■ Task instructions:
Nothing but the lines from the start of the records through the line that contains "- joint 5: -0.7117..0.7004" is to be copied, and each is to be copied exactly.
** Dataset follows **
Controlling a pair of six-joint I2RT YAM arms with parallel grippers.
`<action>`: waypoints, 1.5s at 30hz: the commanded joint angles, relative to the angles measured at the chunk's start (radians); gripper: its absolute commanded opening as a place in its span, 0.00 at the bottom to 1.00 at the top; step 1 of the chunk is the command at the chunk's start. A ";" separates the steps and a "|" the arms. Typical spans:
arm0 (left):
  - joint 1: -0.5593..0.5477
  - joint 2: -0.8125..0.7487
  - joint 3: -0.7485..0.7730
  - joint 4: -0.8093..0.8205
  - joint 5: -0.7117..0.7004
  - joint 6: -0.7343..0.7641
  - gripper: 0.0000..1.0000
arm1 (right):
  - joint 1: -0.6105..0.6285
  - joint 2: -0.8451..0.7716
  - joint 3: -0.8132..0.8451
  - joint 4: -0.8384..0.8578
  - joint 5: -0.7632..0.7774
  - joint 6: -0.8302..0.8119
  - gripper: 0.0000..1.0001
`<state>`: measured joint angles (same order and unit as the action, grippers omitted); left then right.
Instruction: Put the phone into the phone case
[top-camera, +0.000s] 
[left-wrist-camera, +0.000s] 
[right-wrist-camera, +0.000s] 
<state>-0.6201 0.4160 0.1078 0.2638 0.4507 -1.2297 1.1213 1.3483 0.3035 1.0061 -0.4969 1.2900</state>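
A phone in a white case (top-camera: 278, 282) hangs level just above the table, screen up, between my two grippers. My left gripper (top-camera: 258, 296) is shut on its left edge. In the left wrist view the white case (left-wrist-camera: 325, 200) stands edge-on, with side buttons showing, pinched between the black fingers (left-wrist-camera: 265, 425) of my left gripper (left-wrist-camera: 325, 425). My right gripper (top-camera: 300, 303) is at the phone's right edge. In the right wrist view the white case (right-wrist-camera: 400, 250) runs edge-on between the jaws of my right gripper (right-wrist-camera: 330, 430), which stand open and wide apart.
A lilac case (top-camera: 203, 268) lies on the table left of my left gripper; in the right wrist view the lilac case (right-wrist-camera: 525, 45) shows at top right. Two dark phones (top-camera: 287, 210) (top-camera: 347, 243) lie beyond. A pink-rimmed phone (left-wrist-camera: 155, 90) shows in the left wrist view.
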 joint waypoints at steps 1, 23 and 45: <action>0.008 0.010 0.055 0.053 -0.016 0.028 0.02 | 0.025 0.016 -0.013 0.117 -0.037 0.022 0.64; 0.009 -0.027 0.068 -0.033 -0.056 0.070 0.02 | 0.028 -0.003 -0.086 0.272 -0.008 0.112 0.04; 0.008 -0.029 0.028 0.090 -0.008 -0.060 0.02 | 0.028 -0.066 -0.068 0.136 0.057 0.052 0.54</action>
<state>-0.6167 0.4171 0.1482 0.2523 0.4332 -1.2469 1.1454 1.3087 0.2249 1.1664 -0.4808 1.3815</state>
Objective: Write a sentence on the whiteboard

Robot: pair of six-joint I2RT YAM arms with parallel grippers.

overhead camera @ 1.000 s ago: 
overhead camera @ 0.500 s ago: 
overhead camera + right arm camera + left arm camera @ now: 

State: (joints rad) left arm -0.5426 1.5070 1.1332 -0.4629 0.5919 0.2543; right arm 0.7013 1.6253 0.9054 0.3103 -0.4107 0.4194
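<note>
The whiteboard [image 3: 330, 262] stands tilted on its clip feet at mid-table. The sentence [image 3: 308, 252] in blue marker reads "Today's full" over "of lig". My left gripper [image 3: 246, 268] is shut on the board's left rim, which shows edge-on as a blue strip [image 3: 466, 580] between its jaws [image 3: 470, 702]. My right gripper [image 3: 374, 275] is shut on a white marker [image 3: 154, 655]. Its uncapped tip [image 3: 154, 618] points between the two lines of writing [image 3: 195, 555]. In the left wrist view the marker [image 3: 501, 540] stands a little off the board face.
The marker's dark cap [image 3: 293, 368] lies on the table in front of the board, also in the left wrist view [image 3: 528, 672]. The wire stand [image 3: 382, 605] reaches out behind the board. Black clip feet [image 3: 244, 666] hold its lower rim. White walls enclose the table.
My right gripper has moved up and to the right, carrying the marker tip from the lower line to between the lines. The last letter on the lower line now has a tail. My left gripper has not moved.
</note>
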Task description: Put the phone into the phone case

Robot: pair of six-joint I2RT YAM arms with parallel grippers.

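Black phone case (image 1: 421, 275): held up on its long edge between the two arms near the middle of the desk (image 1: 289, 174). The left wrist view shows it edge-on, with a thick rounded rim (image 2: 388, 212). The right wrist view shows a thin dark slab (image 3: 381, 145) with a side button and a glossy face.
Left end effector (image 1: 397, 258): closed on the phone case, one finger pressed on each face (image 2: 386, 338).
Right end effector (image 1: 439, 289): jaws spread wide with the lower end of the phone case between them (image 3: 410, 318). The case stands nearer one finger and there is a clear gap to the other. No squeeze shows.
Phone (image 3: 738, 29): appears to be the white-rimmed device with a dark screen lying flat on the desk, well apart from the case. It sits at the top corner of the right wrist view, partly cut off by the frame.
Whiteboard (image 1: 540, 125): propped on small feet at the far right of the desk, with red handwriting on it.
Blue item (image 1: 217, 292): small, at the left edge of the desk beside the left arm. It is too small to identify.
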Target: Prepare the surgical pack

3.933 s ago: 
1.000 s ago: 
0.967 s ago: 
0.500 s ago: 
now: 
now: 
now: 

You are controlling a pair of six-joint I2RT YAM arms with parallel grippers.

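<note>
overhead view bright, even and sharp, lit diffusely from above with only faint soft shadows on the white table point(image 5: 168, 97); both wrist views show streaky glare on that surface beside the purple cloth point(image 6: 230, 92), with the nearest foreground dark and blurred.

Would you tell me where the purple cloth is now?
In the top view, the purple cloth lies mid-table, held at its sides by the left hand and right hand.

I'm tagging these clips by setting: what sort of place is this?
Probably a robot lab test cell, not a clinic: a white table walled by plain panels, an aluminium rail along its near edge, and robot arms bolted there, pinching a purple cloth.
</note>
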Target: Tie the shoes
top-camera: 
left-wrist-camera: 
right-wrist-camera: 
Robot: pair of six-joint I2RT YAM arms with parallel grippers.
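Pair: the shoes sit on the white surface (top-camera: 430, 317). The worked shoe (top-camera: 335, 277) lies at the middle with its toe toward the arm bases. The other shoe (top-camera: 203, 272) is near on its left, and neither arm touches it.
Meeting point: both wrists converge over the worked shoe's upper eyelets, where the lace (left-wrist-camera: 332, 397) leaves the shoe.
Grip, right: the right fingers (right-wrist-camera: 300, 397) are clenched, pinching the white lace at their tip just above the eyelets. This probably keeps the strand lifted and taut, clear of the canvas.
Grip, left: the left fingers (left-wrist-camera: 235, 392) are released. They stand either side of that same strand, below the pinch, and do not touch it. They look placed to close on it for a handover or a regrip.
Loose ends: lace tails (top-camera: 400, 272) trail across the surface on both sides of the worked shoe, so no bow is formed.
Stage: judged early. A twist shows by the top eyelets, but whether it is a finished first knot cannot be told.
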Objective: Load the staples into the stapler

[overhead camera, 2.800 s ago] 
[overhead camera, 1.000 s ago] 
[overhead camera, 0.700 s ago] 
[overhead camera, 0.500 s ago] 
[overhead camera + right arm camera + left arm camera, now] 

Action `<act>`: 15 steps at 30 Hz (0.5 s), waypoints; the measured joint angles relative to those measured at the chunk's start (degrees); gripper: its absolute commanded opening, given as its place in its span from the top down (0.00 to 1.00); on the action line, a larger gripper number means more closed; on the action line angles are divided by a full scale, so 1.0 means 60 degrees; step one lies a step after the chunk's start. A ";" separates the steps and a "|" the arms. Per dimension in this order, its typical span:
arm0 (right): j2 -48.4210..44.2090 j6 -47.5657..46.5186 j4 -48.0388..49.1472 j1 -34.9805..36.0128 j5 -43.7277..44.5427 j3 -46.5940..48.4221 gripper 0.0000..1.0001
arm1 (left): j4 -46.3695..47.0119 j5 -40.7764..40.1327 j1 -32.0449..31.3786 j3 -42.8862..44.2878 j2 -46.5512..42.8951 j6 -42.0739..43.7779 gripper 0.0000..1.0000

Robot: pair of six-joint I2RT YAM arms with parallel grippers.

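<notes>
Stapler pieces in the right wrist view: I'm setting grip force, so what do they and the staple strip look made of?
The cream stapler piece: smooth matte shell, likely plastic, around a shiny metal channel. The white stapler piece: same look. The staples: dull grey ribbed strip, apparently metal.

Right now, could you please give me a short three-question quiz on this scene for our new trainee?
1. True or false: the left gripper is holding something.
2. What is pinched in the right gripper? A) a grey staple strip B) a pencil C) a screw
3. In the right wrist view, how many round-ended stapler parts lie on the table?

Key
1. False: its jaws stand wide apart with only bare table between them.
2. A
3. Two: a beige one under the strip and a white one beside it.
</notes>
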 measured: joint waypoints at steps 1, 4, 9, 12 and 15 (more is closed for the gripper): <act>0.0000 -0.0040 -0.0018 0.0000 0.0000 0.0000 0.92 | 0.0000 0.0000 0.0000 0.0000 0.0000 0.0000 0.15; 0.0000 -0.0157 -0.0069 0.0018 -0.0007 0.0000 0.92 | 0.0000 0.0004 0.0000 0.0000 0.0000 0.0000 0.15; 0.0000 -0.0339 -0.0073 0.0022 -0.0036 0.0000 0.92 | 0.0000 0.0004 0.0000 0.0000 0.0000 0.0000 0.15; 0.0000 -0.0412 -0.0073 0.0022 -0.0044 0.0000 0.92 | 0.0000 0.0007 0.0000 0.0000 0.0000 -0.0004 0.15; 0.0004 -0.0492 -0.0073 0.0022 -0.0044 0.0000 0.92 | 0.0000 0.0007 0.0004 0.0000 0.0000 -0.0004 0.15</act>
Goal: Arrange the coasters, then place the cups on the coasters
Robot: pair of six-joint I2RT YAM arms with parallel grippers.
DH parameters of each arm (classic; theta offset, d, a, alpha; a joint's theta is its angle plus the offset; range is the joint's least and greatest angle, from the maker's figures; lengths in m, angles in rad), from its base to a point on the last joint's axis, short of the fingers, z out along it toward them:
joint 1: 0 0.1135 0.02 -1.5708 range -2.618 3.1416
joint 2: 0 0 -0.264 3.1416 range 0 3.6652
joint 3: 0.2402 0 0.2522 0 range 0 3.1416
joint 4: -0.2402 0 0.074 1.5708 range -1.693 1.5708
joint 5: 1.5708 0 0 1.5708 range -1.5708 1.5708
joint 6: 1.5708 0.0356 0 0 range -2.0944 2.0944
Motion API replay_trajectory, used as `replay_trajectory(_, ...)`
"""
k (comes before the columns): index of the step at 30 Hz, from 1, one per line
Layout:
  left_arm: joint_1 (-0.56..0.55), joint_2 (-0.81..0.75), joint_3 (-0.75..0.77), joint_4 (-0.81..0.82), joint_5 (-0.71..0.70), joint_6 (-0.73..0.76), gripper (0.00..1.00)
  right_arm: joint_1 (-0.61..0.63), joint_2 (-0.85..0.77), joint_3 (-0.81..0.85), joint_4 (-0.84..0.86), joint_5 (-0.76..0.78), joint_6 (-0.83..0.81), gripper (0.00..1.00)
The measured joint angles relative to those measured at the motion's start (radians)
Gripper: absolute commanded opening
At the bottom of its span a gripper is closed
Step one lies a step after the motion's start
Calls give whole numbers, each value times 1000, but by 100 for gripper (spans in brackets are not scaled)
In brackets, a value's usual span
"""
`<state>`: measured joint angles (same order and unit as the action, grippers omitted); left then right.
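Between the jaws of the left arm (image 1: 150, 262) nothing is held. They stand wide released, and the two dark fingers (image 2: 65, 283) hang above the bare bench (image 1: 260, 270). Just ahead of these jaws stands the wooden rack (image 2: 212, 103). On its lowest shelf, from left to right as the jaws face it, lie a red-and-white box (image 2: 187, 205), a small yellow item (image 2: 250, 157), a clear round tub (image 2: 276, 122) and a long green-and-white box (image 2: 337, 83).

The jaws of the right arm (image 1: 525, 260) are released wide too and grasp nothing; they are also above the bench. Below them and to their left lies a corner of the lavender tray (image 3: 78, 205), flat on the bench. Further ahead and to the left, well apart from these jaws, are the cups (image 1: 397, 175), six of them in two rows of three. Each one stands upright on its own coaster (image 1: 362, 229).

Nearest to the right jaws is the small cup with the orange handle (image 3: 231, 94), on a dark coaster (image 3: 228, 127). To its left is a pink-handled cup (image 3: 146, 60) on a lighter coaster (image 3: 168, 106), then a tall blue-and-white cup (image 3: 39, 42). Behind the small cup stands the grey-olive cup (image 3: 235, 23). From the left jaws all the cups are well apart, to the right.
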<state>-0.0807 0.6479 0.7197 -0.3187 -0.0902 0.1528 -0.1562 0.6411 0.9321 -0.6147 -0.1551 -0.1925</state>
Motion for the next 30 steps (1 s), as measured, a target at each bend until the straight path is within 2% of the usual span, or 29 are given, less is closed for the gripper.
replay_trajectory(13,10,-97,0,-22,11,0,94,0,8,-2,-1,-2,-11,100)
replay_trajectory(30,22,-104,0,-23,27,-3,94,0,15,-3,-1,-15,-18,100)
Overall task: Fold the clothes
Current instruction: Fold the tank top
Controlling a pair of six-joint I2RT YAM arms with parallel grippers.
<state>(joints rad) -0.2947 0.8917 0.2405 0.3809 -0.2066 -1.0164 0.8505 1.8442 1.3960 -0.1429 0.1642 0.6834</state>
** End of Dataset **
■ Answer:
Controlling a pair of six-joint I2RT YAM arms with parallel grippers.
`<action>`: waypoints, 1.5s at 30hz: the commanded joint angles, relative to the angles measured at the chunk's start (radians); gripper: its absolute commanded opening as a place in its span, 0.00 at the bottom to 1.00 at the top; step 1 of the chunk is the command at the chunk's start. A ";" separates the steps and a "|" the arms. Typical spans:
arm0 (left):
  - joint 1: -0.5593..0.5477
  - joint 2: -0.8125..0.7487
  - joint 3: -0.7485..0.7730
  - joint 4: -0.8093..0.8205
  - joint 5: -0.7117..0.7004

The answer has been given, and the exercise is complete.